Jolene Larsen grew up with alcoholic parents, believing that some families were like well-tended parks, others like battlefields, "littered with shrapnel and body parts." Determined to create a well-tended life, she found the means at 18 by joining the army, where she met her best friend, Tami Flynn. They spent 10 years in the service, then, with marriage and motherhood, moved to the National Guard. Now, at 41, Jolene Zarkades has that tidy park: her husband, Michael; two daughters, 12-year-old Betsy and four-year-old Lulu; Tami next door; and work--she and Tami are Black Hawk helicopter pilots in the Guard.

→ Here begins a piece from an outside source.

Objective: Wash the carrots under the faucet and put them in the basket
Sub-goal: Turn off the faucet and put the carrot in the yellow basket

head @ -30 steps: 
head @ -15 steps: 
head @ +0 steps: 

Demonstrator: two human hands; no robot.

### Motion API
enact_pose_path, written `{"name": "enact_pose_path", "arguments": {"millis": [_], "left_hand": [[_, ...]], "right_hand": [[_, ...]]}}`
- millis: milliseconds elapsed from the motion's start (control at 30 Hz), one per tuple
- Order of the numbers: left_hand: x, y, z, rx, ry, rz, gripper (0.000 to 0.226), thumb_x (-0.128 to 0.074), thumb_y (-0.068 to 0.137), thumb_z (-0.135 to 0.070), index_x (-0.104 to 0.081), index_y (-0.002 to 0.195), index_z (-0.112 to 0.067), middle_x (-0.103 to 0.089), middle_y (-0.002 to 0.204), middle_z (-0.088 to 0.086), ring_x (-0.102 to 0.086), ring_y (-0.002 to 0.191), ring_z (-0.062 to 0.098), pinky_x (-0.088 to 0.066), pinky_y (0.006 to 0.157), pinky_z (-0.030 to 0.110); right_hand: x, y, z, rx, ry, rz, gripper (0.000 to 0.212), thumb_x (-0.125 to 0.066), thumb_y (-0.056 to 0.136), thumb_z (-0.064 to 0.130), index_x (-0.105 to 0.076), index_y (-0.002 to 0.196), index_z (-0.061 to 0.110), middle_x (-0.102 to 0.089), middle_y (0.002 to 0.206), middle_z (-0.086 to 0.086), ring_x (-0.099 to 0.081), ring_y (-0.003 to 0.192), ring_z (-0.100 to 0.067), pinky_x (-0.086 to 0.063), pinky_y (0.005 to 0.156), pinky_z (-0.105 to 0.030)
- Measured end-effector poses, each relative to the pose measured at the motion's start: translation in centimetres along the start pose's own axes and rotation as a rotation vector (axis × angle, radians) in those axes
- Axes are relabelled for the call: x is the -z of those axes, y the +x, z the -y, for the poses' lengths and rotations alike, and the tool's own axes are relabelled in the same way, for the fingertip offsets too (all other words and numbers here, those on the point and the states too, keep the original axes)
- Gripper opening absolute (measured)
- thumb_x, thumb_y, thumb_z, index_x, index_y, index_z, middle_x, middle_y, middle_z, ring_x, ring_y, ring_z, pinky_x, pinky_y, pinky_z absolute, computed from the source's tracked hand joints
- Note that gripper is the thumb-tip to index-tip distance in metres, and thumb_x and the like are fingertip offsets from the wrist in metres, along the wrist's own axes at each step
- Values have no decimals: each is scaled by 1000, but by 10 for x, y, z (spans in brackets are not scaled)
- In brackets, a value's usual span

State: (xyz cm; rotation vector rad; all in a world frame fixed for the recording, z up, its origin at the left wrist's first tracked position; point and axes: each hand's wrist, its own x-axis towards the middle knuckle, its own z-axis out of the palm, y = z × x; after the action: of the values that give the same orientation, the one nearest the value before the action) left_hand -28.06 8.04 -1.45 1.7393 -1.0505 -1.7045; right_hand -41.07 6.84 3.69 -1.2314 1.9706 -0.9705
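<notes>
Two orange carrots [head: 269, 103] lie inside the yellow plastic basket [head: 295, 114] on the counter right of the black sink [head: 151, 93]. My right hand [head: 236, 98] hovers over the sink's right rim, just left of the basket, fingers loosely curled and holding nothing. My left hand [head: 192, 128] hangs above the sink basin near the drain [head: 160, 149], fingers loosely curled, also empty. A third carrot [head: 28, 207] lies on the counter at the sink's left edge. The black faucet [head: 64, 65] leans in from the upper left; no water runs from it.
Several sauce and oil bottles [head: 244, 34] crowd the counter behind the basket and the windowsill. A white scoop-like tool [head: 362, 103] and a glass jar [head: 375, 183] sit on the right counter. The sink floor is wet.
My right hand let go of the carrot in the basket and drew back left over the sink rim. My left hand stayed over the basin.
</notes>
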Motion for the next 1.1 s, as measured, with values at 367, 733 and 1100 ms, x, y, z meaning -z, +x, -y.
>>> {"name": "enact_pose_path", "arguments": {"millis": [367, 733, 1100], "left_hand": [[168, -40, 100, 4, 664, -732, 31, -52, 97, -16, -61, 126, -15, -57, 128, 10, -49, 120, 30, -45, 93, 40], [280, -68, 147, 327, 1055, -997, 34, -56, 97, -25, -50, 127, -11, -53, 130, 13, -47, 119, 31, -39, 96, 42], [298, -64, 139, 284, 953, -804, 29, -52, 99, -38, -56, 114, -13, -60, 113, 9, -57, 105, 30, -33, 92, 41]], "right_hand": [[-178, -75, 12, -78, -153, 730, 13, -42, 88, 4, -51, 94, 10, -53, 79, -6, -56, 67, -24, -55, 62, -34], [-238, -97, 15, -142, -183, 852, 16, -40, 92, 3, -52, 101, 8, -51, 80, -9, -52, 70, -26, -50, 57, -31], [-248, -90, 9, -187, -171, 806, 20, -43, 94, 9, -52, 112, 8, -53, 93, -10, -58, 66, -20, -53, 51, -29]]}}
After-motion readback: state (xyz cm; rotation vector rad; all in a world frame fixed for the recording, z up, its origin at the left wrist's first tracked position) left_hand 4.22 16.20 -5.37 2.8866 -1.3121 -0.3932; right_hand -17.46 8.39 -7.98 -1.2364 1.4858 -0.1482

A few days after Jo's birthday, Michael tells her, "I don't love you anymore." The next day, she and Tami are deployed and she must go. In Iraq, on an air mission to rescue troops, her copter is hit by rocket fire and crashes. She wakes up in a hospital, about to lose a leg. She's consumed with anger, bitterness, exhaustion, loneliness; her days of smiling through pain and loss are over. Her well-tended park is in shambles. She has no idea how to be.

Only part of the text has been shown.